Selon le directeur général de l'Agence internationale de l'énergie (AIE), Fatih Barol, durant le mois de mars écoulé, le marché pétrolier a enregistré une baisse de l'offre de l'ordre de 12 millions de barils par jour.

« À ce jour, la guerre a entraîné une perte d'environ 12 millions de barils de pétrole par jour et a endommagé une quarantaine d'infrastructures énergétiques régionales clés, a indiqué M. Birol lors d'un podcast avec Nicolai Tangen, directeur du fonds souverain norvégien », rapporté l'agence iranienne Fars. Selon lui, « le principal problème est la pénurie de kérosène et de gasoil ». « Nous le constatons déjà en Asie, mais je pense que d'ici avril ou mai, cela touchera également l'Europe », a-t-il précisé.

Et ces perturbations de l'approvisionnement en pétrole ne s'arrêteront pas là. Elles « seront deux fois plus importantes en avril qu'en mars », affirme encore le patron de l'AIE qui avertit que « l'Europe en ressentira bientôt les effets ».

UE et Australie: Des mesures pour réduire la consommation de carburants

Les conséquences économiques de l'agression américano-israélienne s'étendent bien au-delà de la région du Golfe. Plusieurs pays, dont ceux de l'Union européenne et de l'Australie, ont pris des mesures pour tenter de réduire l'impact sur les prix des carburants, en raison de la hausse des cours du pétrole brut, mais surtout à cause de la baisse drastique de l'offre sur le marché international.

Deux jours après avoir annoncé la réduction de moitié les taxes sur les carburants à partir du 1er avril et jusqu'au 30 juin, l'Australie appelle les citoyens à utiliser davantage les transports pour économiser la consommation d'essence et de diesel.

Le Premier ministre, Anthony Albanese, a incité les Australiens à « privilégier les transports en commun », avertissant que « les mois à venir risquent d'être difficiles », rapporte Associated Press (AP). « Continuez vos activités et votre vie comme d'habitude.
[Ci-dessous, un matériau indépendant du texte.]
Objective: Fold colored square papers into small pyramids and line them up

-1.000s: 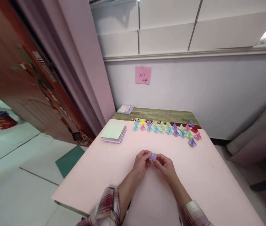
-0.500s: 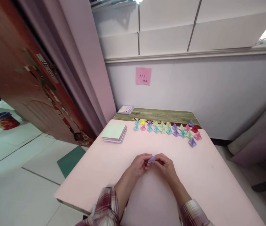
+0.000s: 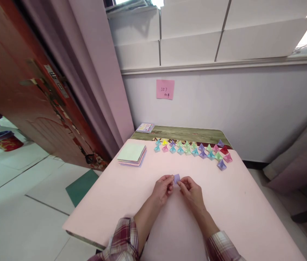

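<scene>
Between my two hands is a small folded piece of purple origami paper (image 3: 177,178), held a little above the pink tabletop (image 3: 110,206). My left hand (image 3: 164,187) pinches its left edge between thumb and fingers. On the other side, my right hand (image 3: 191,189) grips the lower right edge with thumb and forefinger. Beyond the hands, several folded paper boats (image 3: 187,149) in blue, green, purple, pink, yellow and red stand in rows. A purple folded piece (image 3: 222,165) sits nearest to me at the right end of them.
A stack of square coloured paper (image 3: 132,153) lies at the table's left. Behind it, a paper packet (image 3: 145,127) rests on the wooden strip. A pink note (image 3: 165,89) is stuck to the wall. To the left are a door (image 3: 41,119) and a bucket (image 3: 3,140).
The purple paper has turned in my fingers, so a broader, flatter face now shows. Both hands have shifted slightly, with the paper a bit farther from me.
</scene>
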`<state>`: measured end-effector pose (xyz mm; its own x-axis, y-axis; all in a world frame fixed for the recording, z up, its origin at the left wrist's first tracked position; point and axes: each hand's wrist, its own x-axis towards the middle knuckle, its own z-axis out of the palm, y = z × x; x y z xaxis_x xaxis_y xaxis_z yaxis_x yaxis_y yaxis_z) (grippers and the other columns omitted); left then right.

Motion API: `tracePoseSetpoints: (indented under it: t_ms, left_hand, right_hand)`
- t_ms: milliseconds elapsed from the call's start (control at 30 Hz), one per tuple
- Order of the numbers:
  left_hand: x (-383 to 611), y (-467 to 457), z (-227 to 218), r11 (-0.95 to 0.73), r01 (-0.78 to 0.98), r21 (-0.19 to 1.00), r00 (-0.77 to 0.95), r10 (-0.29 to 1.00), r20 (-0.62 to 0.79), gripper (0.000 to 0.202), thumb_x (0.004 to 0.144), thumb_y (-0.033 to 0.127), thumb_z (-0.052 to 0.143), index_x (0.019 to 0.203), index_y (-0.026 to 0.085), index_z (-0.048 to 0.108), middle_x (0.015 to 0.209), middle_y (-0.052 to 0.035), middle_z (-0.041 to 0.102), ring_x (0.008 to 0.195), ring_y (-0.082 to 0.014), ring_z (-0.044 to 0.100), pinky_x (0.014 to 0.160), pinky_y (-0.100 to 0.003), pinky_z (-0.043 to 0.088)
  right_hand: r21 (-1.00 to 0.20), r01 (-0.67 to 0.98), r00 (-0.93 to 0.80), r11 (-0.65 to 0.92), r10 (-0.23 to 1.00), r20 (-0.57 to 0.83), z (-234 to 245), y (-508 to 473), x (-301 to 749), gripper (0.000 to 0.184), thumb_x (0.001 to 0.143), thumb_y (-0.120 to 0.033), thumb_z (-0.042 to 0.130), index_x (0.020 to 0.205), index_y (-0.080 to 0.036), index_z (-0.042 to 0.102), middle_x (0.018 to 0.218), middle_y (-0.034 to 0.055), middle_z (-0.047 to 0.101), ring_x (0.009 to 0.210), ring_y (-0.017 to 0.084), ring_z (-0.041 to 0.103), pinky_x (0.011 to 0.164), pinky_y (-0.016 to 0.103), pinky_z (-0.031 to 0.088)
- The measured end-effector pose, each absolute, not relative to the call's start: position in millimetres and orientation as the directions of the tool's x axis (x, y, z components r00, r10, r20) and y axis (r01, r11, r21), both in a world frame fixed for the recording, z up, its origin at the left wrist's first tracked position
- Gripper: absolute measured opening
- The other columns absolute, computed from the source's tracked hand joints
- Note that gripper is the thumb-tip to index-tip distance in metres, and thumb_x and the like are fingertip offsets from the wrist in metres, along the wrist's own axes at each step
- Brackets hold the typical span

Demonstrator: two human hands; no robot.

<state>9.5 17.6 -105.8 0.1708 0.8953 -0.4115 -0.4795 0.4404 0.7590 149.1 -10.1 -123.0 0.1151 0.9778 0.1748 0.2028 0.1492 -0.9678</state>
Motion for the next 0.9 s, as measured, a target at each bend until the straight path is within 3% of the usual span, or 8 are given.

Profitez bien de Pâques. Et dans les semaines à venir, si vous le pouvez, prenez le train, le bus ou le tramway pour aller travailler », a-t-il déclaré. Par ailleurs, la Commission européenne, via le commissaire à l'énergie Dan Jørgensen « a demandé aux États membres d'envisager de réduire leur consommation de pétrole et de gaz, particulièrement dans le secteur des transports », rapporte le magazine américain Politico. Craignant que le « problème de prix » ne se transforme en « une crise énergétique majeure avec de graves conséquences économiques mondiales », la Commission « exhorte les citoyens à privilégier le télétravail, à limiter leurs déplacements en voiture et en avion, et appelle les pays de l'UE à déployer rapidement les énergies renouvelables », ajoute la même source.